Exact repetition is required: output every record in full.

══ Available records

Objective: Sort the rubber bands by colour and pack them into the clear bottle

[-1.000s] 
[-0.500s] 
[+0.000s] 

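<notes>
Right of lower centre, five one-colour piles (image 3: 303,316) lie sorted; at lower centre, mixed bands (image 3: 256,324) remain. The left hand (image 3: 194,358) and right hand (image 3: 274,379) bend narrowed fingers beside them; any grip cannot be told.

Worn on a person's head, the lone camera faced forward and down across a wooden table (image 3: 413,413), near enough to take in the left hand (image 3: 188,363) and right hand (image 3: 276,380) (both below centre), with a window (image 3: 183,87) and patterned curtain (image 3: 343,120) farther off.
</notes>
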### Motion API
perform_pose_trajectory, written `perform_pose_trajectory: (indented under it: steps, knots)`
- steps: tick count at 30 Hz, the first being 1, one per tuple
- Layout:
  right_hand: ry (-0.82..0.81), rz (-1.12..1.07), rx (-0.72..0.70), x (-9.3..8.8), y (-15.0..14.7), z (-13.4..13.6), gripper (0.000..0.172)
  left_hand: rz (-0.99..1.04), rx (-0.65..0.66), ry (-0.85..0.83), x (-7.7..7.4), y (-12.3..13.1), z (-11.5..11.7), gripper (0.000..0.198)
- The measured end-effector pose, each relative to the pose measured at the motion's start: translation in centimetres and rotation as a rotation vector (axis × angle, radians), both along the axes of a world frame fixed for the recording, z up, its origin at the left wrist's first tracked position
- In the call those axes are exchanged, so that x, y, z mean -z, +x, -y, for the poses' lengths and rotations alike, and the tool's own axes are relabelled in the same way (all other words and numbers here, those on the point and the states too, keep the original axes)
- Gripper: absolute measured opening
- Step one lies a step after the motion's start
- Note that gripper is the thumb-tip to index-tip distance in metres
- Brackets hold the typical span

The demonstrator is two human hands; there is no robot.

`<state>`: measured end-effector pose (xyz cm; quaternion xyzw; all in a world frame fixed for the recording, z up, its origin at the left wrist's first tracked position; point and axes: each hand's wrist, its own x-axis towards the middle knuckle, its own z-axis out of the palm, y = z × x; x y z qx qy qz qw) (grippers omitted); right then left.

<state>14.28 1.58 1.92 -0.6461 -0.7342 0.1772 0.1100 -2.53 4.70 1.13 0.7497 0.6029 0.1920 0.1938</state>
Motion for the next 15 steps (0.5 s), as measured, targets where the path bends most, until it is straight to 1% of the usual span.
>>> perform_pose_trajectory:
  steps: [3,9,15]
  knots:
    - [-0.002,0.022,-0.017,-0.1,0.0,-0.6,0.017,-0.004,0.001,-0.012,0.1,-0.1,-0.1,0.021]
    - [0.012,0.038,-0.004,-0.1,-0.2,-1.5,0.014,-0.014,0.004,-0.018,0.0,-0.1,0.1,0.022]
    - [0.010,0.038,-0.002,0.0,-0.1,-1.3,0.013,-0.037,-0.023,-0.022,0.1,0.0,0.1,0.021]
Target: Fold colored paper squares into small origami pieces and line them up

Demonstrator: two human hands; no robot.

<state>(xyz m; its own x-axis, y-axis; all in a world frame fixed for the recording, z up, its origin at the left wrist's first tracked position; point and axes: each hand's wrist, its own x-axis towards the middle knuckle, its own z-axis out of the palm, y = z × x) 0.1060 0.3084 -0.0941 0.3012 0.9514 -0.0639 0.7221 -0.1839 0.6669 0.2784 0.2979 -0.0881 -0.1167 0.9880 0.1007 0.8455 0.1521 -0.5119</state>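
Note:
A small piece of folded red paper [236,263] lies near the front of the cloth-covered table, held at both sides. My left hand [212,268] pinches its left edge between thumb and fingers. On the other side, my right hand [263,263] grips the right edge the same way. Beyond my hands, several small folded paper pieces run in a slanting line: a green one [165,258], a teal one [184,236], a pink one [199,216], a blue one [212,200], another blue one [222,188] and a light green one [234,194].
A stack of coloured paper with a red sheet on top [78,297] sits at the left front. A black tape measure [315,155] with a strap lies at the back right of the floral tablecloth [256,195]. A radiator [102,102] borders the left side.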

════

Output of the exercise:
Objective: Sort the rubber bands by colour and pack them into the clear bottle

[-1.000s] 
[-0.500s] 
[+0.000s] 

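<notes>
Right of lower centre, five one-colour piles (image 3: 303,316) lie sorted; at lower centre, mixed bands (image 3: 256,324) remain. The left hand (image 3: 194,358) and right hand (image 3: 274,379) bend narrowed fingers beside them; any grip cannot be told.

Worn on a person's head, the lone camera faced forward and down across a wooden table (image 3: 413,413), near enough to take in the left hand (image 3: 188,363) and right hand (image 3: 276,380) (both below centre), with a window (image 3: 183,87) and patterned curtain (image 3: 343,120) farther off.
</notes>
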### Motion API
perform_pose_trajectory, written `perform_pose_trajectory: (indented under it: steps, knots)`
- steps: tick count at 30 Hz, the first being 1, one per tuple
- Layout:
  right_hand: ry (-0.82..0.81), rz (-1.12..1.07), rx (-0.72..0.70), x (-9.3..8.8), y (-15.0..14.7), z (-13.4..13.6), gripper (0.000..0.172)
  left_hand: rz (-0.99..1.04), rx (-0.65..0.66), ry (-0.85..0.83), x (-7.7..7.4), y (-12.3..13.1), z (-11.5..11.7), gripper (0.000..0.198)
- The measured end-effector pose, each relative to the pose measured at the motion's start: translation in centimetres and rotation as a rotation vector (axis × angle, radians), both along the axes of a world frame fixed for the recording, z up, its origin at the left wrist's first tracked position
- In the call those axes are exchanged, so that x, y, z mean -z, +x, -y, for the poses' lengths and rotations alike, and the tool's own axes are relabelled in the same way (all other words and numbers here, those on the point and the states too, keep the original axes)
- Gripper: absolute measured opening
- Step one lies a step after the motion's start
- Note that gripper is the thumb-tip to index-tip distance in metres
- Brackets hold the typical span

The demonstrator is two human hands; there is no robot.

`<state>`: measured end-effector pose (xyz cm; quaternion xyzw; all in a world frame fixed for the recording, z up, its origin at the left wrist's first tracked position; point and axes: each hand's wrist, its own x-axis towards the middle knuckle, its own z-axis out of the palm, y = z × x; x y z qx qy qz qw) (grippers omitted); right then left.

<state>14.28 1.58 1.92 -0.6461 -0.7342 0.1772 0.1100 -2.53 4.70 1.13 0.7497 0.6029 0.1920 0.1938</state>
Motion for the next 15 steps (0.5 s), as measured, targets where the path bends most, until it is straight to 1% of the usual span.
>>> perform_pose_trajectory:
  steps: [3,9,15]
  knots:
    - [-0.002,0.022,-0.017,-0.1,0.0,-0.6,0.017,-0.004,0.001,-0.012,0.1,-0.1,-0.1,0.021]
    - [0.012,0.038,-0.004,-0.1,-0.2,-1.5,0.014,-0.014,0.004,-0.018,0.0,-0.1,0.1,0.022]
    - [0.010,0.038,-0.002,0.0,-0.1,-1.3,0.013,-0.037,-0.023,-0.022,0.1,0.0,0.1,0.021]
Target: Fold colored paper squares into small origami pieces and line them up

Demonstrator: two human hands; no robot.

<state>(xyz m; its own x-axis, y-axis; all in a world frame fixed for the recording, z up, its origin at the left wrist's first tracked position; point and axes: each hand's wrist, its own x-axis towards the middle knuckle, its own z-axis out of the palm, y = z × x) 0.1060 0.3084 -0.0941 0.3012 0.9514 -0.0639 0.7221 -0.1839 0.6669 0.2784 0.2979 -0.0881 -0.1167 0.9880 0.1007 0.8455 0.1521 -0.5119</state>
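Note:
A small piece of folded red paper [236,263] lies near the front of the cloth-covered table, held at both sides. My left hand [212,268] pinches its left edge between thumb and fingers. On the other side, my right hand [263,263] grips the right edge the same way. Beyond my hands, several small folded paper pieces run in a slanting line: a green one [165,258], a teal one [184,236], a pink one [199,216], a blue one [212,200], another blue one [222,188] and a light green one [234,194].
A stack of coloured paper with a red sheet on top [78,297] sits at the left front. A black tape measure [315,155] with a strap lies at the back right of the floral tablecloth [256,195]. A radiator [102,102] borders the left side.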

This answer requires no further additions.